**WHAT YOU SHOULD DO**
Everything in the listing below should be written out again exactly, except the pictures.

|---|

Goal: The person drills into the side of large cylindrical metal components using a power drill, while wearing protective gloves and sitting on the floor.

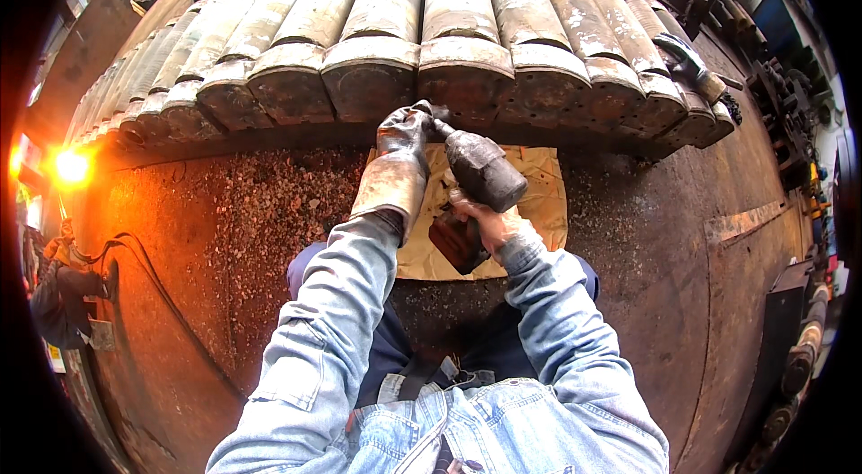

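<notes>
Clamping fingers of right hand (489, 224) around pistol-grip driver (483, 171); cannot tell closure of left hand (401, 144). Apparently working metal segments (462, 61); next, hold alignment.

- Left hand (404, 137), 11 o'clock: black glove (400, 160), stained tan cuff (391, 192)
- Jacket (512, 429), 6 o'clock: faded blue denim, seamed
- Left sleeve (337, 294), 7 o'clock: stitched patch (292, 366)
- Trousers (382, 357), 6 o'clock: dark navy

Power tool (485, 171) above sheet (544, 187), cylinder row (377, 70) beyond, 1 co-worker (63, 302) left.
</notes>
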The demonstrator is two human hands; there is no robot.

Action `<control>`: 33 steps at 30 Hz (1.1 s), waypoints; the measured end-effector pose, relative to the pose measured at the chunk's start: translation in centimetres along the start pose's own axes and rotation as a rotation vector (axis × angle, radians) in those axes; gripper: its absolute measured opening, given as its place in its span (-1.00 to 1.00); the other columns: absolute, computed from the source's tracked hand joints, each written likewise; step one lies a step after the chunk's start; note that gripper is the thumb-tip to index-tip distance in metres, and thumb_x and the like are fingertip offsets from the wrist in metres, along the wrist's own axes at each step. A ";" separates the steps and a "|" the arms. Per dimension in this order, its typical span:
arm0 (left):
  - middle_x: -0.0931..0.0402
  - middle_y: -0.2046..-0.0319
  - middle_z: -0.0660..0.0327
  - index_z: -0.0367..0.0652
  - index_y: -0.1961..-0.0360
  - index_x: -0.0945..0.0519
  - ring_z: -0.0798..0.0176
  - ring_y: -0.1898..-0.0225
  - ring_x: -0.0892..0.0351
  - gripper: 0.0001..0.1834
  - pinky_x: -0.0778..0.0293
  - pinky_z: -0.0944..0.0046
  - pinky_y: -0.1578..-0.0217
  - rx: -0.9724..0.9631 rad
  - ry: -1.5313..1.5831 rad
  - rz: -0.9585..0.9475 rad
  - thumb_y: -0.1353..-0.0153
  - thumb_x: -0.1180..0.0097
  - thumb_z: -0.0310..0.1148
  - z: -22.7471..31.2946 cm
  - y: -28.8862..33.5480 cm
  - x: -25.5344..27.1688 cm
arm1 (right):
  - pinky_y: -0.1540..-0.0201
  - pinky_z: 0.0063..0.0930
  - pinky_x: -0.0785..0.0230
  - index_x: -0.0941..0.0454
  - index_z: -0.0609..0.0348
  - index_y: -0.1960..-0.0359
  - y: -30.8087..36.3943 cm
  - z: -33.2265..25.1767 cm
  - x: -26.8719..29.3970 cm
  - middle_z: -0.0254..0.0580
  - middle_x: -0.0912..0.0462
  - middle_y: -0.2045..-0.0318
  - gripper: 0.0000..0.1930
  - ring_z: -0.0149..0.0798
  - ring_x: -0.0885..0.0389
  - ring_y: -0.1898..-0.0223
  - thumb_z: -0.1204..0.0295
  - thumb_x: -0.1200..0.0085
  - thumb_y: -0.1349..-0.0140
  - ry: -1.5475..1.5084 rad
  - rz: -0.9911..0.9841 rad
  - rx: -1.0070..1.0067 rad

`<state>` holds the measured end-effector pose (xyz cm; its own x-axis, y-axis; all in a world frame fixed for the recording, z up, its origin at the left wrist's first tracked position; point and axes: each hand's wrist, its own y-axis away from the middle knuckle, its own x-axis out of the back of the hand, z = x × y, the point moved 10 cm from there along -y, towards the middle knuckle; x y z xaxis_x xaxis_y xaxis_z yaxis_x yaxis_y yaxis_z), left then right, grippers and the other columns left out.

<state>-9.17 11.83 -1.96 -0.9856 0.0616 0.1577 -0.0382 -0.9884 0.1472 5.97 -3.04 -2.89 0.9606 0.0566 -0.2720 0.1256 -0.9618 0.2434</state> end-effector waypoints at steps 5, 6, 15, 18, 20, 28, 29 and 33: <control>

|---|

**WRITTEN RESPONSE**
Goal: The person drills into the side of large cylindrical metal components using a power drill, while wearing protective gloves and sitting on the floor.


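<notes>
Clamping fingers of right hand (489, 224) around pistol-grip driver (483, 171); cannot tell closure of left hand (401, 144). Apparently working metal segments (462, 61); next, hold alignment.

- Left hand (404, 137), 11 o'clock: black glove (400, 160), stained tan cuff (391, 192)
- Jacket (512, 429), 6 o'clock: faded blue denim, seamed
- Left sleeve (337, 294), 7 o'clock: stitched patch (292, 366)
- Trousers (382, 357), 6 o'clock: dark navy

Power tool (485, 171) above sheet (544, 187), cylinder row (377, 70) beyond, 1 co-worker (63, 302) left.
</notes>
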The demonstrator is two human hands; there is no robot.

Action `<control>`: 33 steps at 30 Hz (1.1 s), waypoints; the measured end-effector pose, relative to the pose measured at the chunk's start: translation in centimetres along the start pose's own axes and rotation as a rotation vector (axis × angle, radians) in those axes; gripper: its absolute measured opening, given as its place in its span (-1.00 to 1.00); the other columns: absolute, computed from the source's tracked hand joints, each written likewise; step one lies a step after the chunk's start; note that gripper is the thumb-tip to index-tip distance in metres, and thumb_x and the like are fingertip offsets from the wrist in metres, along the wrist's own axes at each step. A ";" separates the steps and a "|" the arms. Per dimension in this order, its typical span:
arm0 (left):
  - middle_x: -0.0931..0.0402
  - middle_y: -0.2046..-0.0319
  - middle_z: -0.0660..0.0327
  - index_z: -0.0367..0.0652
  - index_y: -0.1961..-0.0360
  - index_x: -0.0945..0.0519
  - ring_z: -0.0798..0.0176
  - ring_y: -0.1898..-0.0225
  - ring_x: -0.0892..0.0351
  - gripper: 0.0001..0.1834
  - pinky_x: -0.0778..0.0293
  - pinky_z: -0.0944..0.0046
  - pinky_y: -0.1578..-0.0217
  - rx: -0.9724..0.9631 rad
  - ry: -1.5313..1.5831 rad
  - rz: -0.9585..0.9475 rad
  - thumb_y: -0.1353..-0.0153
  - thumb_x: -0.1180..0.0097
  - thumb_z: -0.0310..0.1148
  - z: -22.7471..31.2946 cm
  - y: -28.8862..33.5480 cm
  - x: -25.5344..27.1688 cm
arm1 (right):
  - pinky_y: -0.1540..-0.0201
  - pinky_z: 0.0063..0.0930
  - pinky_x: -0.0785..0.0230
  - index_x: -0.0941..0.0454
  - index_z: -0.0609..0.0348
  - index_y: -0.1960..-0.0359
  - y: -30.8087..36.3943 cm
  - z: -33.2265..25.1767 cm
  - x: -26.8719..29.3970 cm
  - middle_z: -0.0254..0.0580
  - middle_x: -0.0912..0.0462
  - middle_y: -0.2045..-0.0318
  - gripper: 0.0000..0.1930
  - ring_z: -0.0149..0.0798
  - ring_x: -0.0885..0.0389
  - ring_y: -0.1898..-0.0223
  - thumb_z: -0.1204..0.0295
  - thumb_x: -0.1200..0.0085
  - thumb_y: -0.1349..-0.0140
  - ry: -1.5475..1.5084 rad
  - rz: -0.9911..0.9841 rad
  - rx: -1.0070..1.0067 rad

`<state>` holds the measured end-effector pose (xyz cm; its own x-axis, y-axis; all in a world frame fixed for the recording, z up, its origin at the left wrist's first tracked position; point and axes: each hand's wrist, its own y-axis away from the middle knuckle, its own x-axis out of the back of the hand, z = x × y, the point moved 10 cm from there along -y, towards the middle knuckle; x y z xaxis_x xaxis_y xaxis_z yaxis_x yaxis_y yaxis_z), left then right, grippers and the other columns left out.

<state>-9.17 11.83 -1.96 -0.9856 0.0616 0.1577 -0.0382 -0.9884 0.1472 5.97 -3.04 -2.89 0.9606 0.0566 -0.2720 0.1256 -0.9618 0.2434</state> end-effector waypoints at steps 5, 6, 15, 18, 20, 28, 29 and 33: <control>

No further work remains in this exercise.